* _Exercise objective_:
Would you restate the entries below word for word, starting at the first line and ending with the one that has "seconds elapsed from"?

Records from a dataset:

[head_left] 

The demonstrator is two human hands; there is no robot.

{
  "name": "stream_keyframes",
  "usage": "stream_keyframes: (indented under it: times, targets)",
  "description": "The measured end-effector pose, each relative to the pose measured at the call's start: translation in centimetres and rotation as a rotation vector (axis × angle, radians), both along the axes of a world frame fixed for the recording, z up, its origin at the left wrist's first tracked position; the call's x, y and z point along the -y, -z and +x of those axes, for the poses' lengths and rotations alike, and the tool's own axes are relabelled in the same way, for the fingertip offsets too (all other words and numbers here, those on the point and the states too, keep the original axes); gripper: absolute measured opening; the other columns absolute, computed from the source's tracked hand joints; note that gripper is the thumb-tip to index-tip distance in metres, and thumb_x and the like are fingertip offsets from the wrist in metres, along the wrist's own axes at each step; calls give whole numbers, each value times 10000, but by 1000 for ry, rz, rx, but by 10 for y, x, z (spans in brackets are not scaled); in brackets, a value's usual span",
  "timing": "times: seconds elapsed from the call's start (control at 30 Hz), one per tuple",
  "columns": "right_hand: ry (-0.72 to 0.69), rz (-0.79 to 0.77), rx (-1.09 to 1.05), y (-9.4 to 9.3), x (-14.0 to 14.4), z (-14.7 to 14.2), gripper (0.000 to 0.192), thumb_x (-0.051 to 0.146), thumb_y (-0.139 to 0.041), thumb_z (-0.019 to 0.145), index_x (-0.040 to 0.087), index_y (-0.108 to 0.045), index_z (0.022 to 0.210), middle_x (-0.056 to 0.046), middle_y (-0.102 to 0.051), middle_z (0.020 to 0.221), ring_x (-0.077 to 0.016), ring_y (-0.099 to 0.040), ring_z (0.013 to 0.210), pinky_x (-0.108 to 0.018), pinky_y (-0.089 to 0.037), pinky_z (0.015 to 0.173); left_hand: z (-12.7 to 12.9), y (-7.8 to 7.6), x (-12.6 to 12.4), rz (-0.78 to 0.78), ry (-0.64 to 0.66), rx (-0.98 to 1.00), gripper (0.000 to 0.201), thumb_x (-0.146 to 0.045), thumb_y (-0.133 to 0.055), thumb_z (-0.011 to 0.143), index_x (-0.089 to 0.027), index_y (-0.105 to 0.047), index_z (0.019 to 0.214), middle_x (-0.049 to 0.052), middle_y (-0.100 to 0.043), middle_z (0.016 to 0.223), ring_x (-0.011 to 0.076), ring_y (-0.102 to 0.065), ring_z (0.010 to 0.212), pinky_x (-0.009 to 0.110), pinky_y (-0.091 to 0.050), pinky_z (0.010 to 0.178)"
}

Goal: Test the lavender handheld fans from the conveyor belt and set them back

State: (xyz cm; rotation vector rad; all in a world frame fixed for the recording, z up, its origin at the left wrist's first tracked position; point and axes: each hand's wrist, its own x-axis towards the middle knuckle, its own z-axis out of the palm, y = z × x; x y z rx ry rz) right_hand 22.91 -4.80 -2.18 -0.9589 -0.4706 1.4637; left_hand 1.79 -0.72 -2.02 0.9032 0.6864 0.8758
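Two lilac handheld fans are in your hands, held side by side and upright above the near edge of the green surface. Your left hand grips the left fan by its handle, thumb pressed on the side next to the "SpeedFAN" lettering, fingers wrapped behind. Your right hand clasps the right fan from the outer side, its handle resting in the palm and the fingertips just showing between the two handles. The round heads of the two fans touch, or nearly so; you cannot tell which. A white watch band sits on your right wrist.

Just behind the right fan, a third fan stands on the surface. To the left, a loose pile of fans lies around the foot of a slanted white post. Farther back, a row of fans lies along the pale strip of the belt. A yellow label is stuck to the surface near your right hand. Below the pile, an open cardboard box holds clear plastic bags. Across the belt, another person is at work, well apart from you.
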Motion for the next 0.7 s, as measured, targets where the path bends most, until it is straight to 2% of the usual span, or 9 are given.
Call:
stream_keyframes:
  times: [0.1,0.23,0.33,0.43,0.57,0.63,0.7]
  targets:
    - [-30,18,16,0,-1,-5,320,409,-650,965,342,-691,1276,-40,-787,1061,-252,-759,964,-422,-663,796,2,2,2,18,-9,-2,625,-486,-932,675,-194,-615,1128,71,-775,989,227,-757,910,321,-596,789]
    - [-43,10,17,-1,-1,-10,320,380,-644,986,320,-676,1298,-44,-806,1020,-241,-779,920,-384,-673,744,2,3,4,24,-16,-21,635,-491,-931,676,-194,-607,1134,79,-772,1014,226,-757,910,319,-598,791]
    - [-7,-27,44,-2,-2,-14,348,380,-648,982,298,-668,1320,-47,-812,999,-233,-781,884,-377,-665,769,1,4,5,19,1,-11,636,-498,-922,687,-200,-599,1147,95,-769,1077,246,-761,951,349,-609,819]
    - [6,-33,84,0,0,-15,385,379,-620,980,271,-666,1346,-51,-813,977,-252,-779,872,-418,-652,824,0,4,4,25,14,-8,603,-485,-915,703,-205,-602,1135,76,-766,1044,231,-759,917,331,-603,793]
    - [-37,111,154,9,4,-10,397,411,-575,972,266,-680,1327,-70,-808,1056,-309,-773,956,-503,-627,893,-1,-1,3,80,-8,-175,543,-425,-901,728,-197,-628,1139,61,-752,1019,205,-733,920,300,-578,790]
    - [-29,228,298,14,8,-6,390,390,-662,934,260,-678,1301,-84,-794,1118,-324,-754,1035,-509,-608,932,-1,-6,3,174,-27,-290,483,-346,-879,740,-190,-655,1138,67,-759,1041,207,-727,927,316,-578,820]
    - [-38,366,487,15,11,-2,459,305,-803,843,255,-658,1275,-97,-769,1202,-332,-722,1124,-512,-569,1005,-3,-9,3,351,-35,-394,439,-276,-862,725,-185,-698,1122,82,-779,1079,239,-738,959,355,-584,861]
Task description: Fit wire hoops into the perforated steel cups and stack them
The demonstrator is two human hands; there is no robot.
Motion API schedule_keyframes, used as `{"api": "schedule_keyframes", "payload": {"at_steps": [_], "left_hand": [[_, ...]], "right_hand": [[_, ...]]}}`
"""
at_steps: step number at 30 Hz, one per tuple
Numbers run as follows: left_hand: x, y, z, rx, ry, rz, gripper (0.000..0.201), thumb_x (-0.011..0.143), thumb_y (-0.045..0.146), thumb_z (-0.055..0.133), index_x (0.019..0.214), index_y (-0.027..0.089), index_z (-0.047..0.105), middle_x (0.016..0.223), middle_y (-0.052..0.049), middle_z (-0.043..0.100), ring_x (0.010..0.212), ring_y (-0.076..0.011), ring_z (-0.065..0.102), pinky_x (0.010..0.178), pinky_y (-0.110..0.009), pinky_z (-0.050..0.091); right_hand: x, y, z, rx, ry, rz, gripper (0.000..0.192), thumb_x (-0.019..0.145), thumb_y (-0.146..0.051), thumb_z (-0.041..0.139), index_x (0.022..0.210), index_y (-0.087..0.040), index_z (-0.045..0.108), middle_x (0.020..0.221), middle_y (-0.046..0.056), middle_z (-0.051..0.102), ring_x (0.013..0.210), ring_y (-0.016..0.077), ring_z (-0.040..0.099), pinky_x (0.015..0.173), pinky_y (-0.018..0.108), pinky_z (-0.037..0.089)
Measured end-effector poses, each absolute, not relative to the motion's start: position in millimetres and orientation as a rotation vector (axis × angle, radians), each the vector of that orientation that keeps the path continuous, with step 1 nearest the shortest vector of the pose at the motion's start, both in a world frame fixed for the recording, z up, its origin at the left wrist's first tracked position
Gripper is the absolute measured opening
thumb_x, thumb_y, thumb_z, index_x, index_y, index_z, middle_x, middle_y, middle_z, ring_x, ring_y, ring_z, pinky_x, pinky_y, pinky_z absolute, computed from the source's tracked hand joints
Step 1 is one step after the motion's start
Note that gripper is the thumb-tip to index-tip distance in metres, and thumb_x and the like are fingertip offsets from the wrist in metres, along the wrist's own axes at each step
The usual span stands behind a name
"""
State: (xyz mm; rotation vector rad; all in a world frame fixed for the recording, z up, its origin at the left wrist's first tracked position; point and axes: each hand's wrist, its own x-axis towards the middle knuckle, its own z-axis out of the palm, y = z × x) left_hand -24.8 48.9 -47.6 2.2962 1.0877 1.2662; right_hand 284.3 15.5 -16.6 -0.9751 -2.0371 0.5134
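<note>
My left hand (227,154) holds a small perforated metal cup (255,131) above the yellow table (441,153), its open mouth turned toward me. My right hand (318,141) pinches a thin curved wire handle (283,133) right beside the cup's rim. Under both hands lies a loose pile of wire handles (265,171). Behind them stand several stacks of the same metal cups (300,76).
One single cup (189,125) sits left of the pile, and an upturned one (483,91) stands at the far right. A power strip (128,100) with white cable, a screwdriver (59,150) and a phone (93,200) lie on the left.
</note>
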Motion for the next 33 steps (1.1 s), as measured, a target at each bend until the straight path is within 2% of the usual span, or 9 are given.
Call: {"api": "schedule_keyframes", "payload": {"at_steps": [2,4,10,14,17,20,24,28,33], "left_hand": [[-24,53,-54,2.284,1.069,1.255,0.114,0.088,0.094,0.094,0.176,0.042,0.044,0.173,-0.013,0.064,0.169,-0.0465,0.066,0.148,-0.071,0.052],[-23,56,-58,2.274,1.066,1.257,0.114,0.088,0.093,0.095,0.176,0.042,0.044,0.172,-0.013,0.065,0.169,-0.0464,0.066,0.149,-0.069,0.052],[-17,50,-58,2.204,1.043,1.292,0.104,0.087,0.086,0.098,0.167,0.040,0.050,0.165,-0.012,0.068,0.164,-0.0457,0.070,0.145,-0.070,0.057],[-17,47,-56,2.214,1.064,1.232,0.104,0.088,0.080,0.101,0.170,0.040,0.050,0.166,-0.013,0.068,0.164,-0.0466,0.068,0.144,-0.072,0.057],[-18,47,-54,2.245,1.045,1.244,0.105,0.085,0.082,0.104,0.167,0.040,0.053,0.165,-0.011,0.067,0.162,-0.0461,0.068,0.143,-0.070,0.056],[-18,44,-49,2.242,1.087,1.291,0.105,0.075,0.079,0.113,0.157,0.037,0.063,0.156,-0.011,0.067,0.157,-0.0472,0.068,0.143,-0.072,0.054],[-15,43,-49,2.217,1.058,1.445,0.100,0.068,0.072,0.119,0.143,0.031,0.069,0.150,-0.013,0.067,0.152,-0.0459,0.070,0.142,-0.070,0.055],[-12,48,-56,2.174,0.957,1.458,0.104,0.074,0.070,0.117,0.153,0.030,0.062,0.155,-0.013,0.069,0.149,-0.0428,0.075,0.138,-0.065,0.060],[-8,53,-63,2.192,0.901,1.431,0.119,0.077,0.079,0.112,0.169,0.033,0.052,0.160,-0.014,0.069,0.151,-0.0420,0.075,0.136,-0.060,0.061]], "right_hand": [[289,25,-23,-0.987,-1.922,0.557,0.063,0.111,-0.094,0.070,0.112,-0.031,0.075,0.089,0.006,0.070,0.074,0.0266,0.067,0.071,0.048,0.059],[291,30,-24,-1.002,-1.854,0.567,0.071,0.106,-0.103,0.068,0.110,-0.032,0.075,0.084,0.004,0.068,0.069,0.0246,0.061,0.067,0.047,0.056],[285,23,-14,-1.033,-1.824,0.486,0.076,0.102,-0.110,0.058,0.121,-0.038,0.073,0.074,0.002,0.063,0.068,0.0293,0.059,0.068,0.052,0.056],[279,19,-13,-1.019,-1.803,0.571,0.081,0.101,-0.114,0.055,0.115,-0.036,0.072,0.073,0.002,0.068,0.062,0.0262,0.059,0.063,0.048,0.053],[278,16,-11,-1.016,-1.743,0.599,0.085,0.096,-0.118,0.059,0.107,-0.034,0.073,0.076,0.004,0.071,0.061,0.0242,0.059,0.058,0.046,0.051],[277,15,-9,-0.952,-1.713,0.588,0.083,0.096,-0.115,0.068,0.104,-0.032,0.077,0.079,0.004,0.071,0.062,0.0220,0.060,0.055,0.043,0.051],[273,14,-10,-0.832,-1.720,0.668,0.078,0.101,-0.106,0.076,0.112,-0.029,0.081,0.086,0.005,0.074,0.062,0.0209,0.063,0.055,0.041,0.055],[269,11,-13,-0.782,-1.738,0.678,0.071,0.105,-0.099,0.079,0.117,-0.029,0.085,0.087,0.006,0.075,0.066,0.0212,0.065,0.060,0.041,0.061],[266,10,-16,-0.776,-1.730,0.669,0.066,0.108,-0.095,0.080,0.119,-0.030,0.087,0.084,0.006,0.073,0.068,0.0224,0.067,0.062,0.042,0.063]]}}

* _Answer box_:
[head_left] 

The demonstrator is two human hands; there is no robot.

{
  "name": "stream_keyframes",
  "usage": "stream_keyframes: (indented under it: times, targets)",
  "description": "The measured end-effector pose, each relative to the pose measured at the call's start: translation in centimetres and rotation as a rotation vector (axis × angle, radians), both along the axes of a world frame fixed for the recording, z up, its origin at the left wrist's first tracked position; the call's x, y and z point along the -y, -z and +x of those axes, for the poses' lengths and rotations alike, and the tool's own axes are relabelled in the same way, for the fingertip offsets too (all other words and numbers here, those on the point and the states too, keep the original axes); gripper: absolute measured opening; the other columns absolute, computed from the source's tracked hand joints; note that gripper is the thumb-tip to index-tip distance in metres, and thumb_x and the like are fingertip offsets from the wrist in metres, along the wrist's own axes at each step; calls give whole numbers, each value times 10000, but by 1000 for ry, rz, rx, but by 10 for y, x, z (spans in brackets are not scaled); in brackets, a value's usual span",
  "timing": "times: seconds elapsed from the call's start (control at 30 Hz), one per tuple",

Nothing else is part of this output.